静岡新聞 時評(2007年3月14日)

まだまだあるあるニセ科学

  注意深い検証で見抜こう

小山真人(静岡大学教育学部教授)

 さる民放番組によるダイエット法のデータねつ造が暴かれて大問題になっている.しかし,様々なニセ科学は,他の番組・週刊誌・書籍・インターネットなどの多様なメディアを通じて広く社会に浸透している点を指摘したい.
 データねつ造は,証拠さえつかめば誰が見てもニセモノとわかるものが多いため,まだマシである.より深刻なものは,実験方法やデータの取り扱い方を誤る(あるいは故意に操作する)ことによってトンデモない結論を得るニセ科学である.そうしたものは,見た目には厳密そうな科学の顔をもつことが多く,場合によっては専門家がすっかりだまされることすらある厄介なものである.
 中でもデータ数が多く偶然に支配されやすい現象,たとえば地震活動,結晶の形,人や動物の行動,薬品の効き方などを扱う時は,通常の統計学の適用だけでは不十分な場合もあり,正しい結論を得るためには比較対照実験,二重盲検法,四分割表を用いた考察などの注意深い検証が必要である.
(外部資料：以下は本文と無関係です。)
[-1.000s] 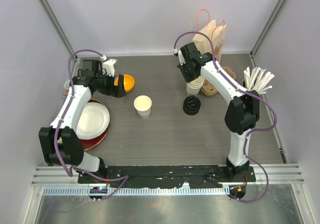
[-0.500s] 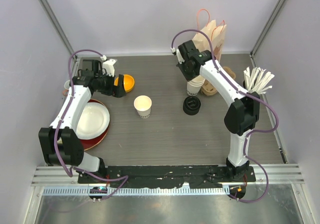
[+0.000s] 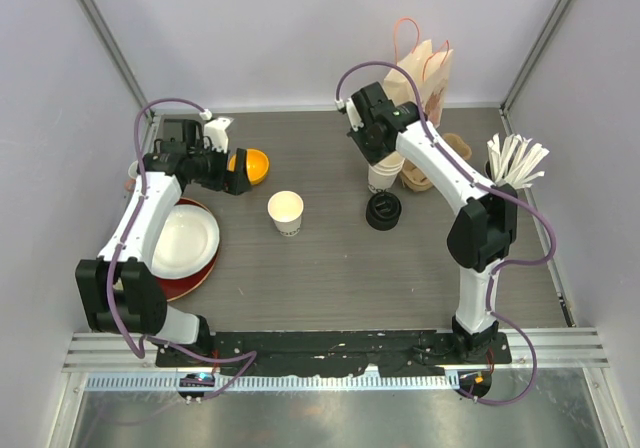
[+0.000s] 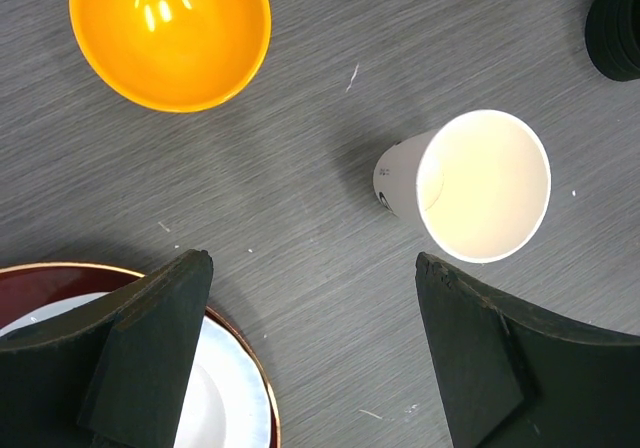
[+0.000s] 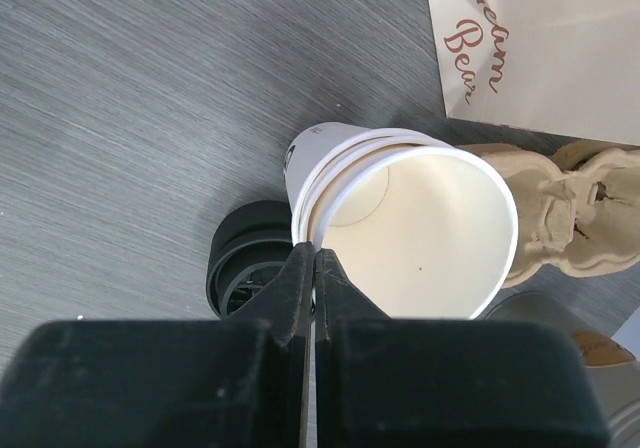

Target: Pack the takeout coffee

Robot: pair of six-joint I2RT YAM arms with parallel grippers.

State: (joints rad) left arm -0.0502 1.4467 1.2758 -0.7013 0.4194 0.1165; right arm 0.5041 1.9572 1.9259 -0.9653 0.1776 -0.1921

 ところが,実験方法やデータの取り扱い方の不備に気づかないまま,そのトンデモない結論が「信者」を集めてしまった不幸な事件が後を絶たない.古くは算数教育を施したとされた馬が,驚くべき的中率で計算問題を解いて大騒ぎになった事件がある.何のことはない,馬がごほうびのエサ欲しさに出題者の癖を見抜いていたことが後に判明した.
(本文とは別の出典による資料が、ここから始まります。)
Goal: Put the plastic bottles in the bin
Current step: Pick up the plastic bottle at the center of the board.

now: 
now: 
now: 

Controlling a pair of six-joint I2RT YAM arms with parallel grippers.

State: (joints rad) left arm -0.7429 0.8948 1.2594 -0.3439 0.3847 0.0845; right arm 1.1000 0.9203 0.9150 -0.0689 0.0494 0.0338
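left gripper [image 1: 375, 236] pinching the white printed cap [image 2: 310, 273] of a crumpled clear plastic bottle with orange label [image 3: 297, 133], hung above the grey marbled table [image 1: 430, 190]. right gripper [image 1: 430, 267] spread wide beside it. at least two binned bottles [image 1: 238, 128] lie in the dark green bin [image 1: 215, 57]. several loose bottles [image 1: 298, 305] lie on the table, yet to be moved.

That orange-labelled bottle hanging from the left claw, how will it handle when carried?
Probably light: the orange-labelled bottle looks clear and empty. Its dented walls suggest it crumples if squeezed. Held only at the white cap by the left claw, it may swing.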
 雲や虹の形,動物の行動などから高確率で地震を予知したという話を昔からよく聞くが,やはりデータの扱い方を誤っている場合が多い.扱いさえ甘くすれば,たとえばパチンコの玉の出方やプロ野球の試合結果など,およそ何の脈絡もない現象からも地震予知ができるようになる.
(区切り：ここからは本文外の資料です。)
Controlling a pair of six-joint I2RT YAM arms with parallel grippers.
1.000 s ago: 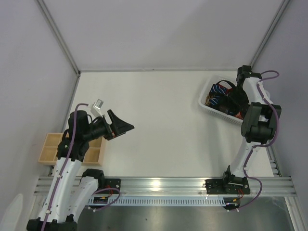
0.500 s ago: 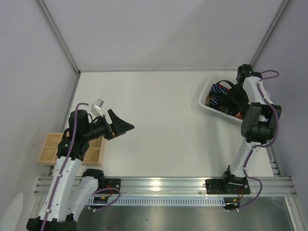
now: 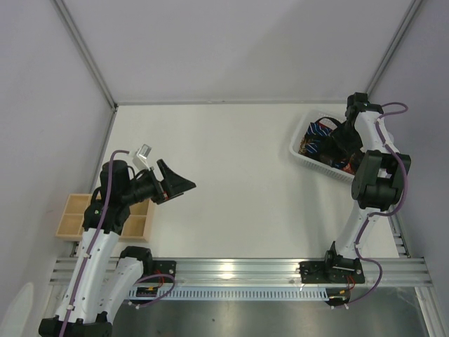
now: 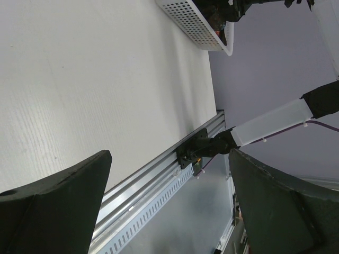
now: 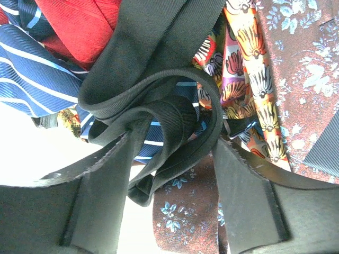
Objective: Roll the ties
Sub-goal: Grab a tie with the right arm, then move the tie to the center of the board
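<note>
Several ties [image 3: 317,133] lie heaped in a white lattice basket [image 3: 309,163] at the far right. My right gripper [image 3: 337,144] reaches down into that heap. In the right wrist view the plain black tie [image 5: 159,63] curls in a loose loop, and my right gripper [image 5: 172,140] stands open with one finger on each side of the loop. A blue-white striped tie [image 5: 32,79], a red tie [image 5: 79,21] and a brown flowered tie [image 5: 183,222] lie around it. My left gripper [image 3: 184,186] hovers open and empty over the table's left side [image 4: 169,154].
A wooden compartment tray [image 3: 70,217] sits at the table's left edge beside the left arm. The metal base rail [image 3: 231,270] runs along the near edge. The basket's wall [image 4: 193,21] shows far off in the left wrist view. A bright orange patterned cloth [image 5: 249,69] lies in the basket too.
The right wrist has shifted very slightly inside the basket. The left arm has not moved.
</note>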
 最近では,水に汚い言葉を見せて凍らせると汚い形の結晶ができるというトンデモない実験結果を載せた本がベストセラーになり,その話が科学的事実として小学校の道徳の授業で使われるというお粗末な例もあった.
 そのほかにも,数少ない体験談に支えられた怪しい薬,健康食品,開運グッズ等が販売されたり,体に良いという確かなデータがないにもかかわらず,マイナスイオン家電製品なるものが業界ぐるみで製品化されたり,枚挙にいとまがない.血液型性格診断も,日本人信者が異常に多いニセ科学であるが,血液型が入社試験の採点基準のひとつとされた例もあり,不当な差別に行き着く場合もあるので笑い話では済まされない.ニセ科学には十分な注意が必要なのである.